APPENDIX A: GRADIENT DESCENT
1. Dynamical analog
2. Newton’s method
APPENDIX B: NORMALIZATION LOSS
APPENDIX C: IMPLEMENTATION DETAILS
The Fig. 4 Python sample code implements a simple neural network with sigmoid activation functions that learns the ground state energy eigenvalue and eigenfunction of a particle in a one-dimensional box Ω = [0, 1]. Our PyTorch machine-learning library implementation uses tensors (multidimensional rectangular arrays of numbers) throughout.
Example Python code of neural network learning to model a particle in a one-dimensional box Ω = [0, 1].
Example Python code of neural network learning to model a particle in a one-dimensional box Ω = [0, 1].
ClassNet (lines 10–32) defines the network architecture (lines 14–19), implements a forward pass (lines 21–32), and enforces the Dirichlet boundary conditions (line 31). After instantiating an object of the class object_net and initializing the stochastic gradient descent optimizer (lines 34–35), variable x is a list or columnar array of equally spaced positions inside the box with autograd tracking its operations (lines 37–38).
The for-loop (lines 40–54) manages the neural network training, first shuffling the x values (line 41) and then asking the object_net for the latest eigenfunction and energy eigenvalue approximations (line 42). The grad function invokes autograd to compute the Laplacian (lines 44–46). The .pow() and .mean() methods help compute the loss function (lines 48–50).

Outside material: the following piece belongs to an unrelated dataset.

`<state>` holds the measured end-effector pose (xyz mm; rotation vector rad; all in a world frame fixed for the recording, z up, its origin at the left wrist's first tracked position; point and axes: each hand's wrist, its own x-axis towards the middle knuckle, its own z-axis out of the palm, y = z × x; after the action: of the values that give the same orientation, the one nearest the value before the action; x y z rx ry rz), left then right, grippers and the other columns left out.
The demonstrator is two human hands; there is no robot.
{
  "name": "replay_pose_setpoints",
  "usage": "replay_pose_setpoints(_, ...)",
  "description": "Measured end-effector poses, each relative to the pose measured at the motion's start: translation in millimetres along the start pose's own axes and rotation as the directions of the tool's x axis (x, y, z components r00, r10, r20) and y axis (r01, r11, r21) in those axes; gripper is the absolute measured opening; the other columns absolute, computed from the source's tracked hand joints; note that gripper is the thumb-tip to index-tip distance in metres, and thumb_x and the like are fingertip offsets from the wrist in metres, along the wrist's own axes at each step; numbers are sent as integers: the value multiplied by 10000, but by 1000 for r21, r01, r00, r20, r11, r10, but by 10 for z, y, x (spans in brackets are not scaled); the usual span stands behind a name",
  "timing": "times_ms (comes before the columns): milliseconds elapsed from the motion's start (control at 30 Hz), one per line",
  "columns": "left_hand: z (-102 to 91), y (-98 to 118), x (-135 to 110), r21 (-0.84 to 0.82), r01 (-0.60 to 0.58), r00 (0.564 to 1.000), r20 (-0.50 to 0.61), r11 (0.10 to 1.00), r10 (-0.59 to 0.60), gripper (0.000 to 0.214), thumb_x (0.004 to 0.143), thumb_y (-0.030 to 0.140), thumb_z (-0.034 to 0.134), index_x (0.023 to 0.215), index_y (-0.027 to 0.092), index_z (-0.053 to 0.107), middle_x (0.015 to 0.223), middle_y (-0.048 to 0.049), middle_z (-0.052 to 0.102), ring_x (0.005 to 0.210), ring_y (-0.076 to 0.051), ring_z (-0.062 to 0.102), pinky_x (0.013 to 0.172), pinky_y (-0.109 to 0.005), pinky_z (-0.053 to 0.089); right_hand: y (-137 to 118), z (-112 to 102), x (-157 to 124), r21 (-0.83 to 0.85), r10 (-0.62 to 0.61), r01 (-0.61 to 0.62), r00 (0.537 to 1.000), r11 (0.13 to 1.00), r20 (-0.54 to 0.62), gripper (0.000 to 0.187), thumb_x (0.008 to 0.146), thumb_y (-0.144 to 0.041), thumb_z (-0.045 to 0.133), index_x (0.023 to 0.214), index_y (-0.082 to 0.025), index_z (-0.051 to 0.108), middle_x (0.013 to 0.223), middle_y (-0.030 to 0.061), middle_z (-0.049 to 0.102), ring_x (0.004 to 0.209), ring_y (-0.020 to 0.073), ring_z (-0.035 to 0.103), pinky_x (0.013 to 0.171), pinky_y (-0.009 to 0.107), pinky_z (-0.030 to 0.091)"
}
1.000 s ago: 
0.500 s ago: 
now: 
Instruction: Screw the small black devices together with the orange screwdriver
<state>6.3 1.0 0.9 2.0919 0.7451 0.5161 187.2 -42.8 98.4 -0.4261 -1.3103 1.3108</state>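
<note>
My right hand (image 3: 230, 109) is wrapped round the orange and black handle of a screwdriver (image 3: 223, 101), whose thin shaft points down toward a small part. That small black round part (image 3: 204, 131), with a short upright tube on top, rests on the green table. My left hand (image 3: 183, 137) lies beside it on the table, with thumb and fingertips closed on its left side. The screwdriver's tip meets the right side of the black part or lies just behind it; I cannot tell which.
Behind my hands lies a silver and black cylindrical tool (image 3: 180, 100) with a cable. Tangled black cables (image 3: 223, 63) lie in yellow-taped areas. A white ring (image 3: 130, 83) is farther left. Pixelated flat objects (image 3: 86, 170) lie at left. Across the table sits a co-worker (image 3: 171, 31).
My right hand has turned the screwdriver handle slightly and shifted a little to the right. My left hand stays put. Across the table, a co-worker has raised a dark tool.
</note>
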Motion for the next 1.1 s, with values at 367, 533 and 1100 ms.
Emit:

The .backward() method also invokes autograd and computes the gradients of the loss with respect to weights and biases, which are then updated by the optimizer (lines 52–54). More generally, the .backward() method computes the .grad attribute of all tensors that have requires_grad = True in the computational graph, the loss of which is the final leaf and the inputs are the roots; then the optimizer iterates through the list of weight and bias parameters it received when initialized, and wherever a tensor requires grad = True, it subtracts the value of its gradient (multiplied by the learning rate) stored in its .grad property.
Final the energy eigenvalue and eigenfunction are extracted as numbers and printed (lines 56–58). This working example returns a ground state energy within about 1% of the exact value.